Lawmakers have for months sought a legislative slight-of-hand to evade the rapidly expanding “Car Wash” investigation that has exposed systematic corruption on contracts at state enterprises, particularly oil firm Petrobras.

Panic in Brasilia hit fever pitch this week after Prosecutor General Rodrigo Janot, the country’s top prosecutor, called for investigations into bribery and political kickbacks that reportedly target six cabinet ministers and over 100 lawmakers.

The scandal has reached into Temer’s inner circle and, though he is not a target of investigation, threatens his survival and the fate of proposed reforms to curb an untenable budget deficit and pull Brazil out of its worst recession.

The corridors of Congress emptied on Wednesday – the day after Janot’s request to the Supreme Court was made public – as the political class was convulsed by speculation over who would be on the secret list and how to avoid joining more than 80 businessmen and politicians already in jail.

Prosecutors say they are well aware of the efforts to confound their investigation, but remain confident that rising public indignation and the weight of evidence of various crimes will ensure those responsible are brought to justice.

“There are easily more than 100 politicians we have asked the Supreme Court to be investigated,” a senior member of the prosecution team said. “When secrecy is lifted and the details made public, we’ll have some turbulent days.”

Lawmakers told Reuters the thrust of behind-the-scenes negotiations is aimed at an amnesty for the widespread practice of obtaining undeclared campaign funds under the table from private companies.

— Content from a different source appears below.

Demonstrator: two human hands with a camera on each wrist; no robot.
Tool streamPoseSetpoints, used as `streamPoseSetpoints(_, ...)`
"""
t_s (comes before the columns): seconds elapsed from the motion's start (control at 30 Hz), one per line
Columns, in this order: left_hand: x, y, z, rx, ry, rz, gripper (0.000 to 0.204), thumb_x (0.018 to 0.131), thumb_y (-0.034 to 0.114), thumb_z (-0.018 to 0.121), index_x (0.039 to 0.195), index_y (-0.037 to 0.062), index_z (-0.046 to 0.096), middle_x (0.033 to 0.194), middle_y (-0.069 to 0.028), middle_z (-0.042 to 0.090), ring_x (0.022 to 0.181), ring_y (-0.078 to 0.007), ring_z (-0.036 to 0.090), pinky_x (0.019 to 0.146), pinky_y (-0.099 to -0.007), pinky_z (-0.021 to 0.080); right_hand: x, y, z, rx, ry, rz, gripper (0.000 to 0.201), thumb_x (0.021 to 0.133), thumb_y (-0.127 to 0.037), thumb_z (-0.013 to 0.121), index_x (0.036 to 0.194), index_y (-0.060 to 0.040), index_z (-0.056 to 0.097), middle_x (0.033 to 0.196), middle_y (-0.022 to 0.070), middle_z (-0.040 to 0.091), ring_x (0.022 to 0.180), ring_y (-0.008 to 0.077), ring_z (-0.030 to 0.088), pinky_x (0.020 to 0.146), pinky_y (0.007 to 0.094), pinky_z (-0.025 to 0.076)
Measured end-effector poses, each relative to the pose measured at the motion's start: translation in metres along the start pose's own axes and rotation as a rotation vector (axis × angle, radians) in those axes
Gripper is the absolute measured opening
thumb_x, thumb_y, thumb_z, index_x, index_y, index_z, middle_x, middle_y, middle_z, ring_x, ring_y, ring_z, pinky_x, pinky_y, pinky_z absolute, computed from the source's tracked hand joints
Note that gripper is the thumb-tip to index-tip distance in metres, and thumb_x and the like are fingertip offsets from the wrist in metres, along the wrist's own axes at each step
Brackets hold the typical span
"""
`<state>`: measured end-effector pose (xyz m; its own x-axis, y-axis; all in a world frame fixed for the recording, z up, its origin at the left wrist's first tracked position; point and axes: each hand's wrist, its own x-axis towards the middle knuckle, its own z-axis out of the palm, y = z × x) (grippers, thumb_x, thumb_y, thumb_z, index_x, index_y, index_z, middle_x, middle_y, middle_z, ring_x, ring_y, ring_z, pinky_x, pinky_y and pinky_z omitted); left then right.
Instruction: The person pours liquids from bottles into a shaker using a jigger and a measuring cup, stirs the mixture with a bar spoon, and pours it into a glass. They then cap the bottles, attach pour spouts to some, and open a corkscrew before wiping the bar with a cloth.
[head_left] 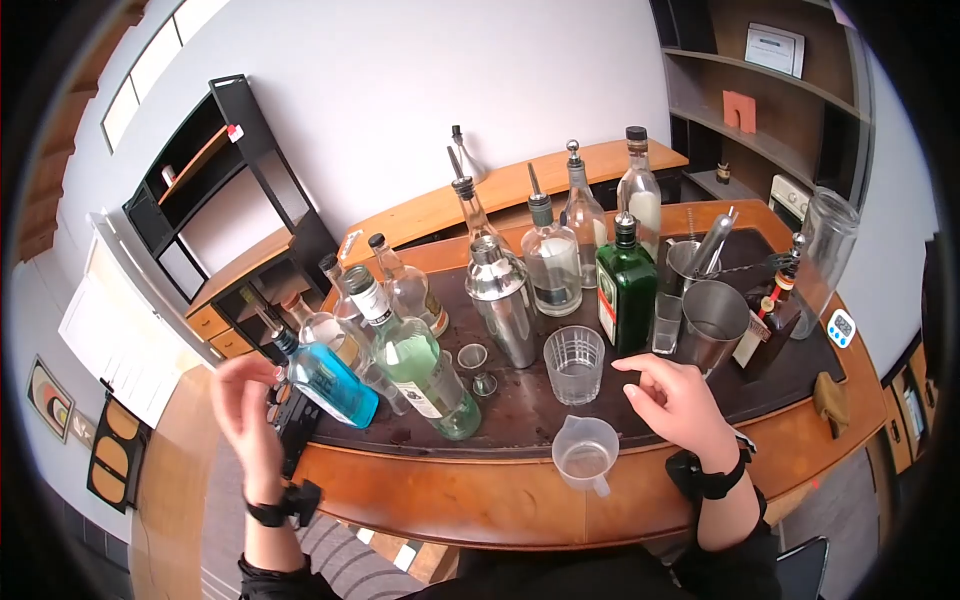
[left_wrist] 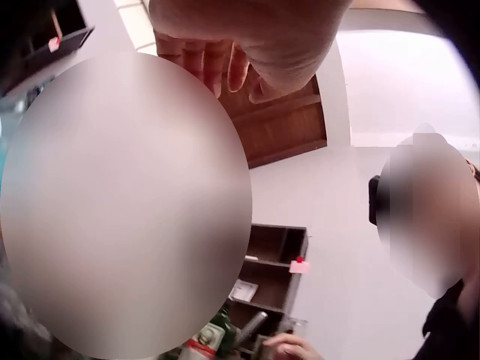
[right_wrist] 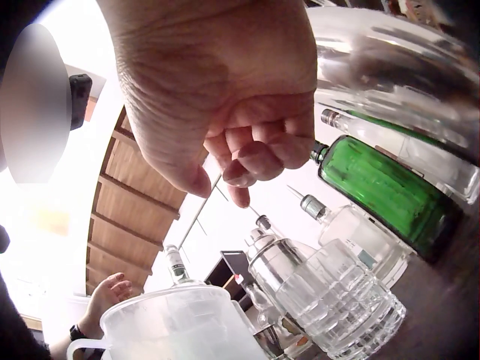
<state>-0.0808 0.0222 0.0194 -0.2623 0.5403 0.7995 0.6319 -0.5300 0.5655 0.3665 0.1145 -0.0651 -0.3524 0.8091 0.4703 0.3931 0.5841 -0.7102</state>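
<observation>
My left hand (head_left: 248, 408) is raised at the left, fingers loosely bent and holding nothing. It is nearest to a blue bottle (head_left: 338, 385) with a pourer, its fingertips overlapping the bottle's shoulder in the head view. My right hand (head_left: 680, 402) hovers over the front right of the counter, empty, with index finger and thumb pointing left and the other fingers bent. Left of it stands a ribbed mixing glass (head_left: 575, 368). A clear plastic measuring jug (head_left: 585, 455) sits in front of the glass, near the counter edge. A green square bottle (head_left: 627, 285) stands just beyond the hand.
A steel cocktail shaker (head_left: 502, 305), jiggers (head_left: 473, 360) and a pale-green bottle (head_left: 420, 365) stand mid-counter. More bottles line the back. A metal shaker tin (head_left: 713, 322), a tall glass (head_left: 828, 250) and a timer (head_left: 841, 328) are at the right.
</observation>
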Motion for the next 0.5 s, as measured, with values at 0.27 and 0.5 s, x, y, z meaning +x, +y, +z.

That would entail a new law to make the practice, known as “caixa dois,” a crime but which would prevent retroactive punishment, effectively pardoning anyone guilty of the practice to date.

“They are trying to put this to the vote, but I don’t think they will have the courage to pull this off,” said Green Party Deputy Antonio Carlos Thame, an anti-corruption campaigner.

Anyone supporting the bill, which has no official sponsor, would face the wrath of an enraged Brazilian electorate in next year’s elections. Two attempts to discretely push the measure through the lower house failed last year.

“It’s an insult to public opinion. The intention is clearly to obstruct the Car Wash investigation,” said leftist Senator Randolfe Rodrigues, who has sponsored a bill to abolish court prerogatives for politicians.

ANTI-CORRUPTION OUTCRY

Janot’s request for investigations – the biggest to date in the three-year-old probe – stemmed from 950 depositions given in December by 77 executives from the Odebrecht construction conglomerate.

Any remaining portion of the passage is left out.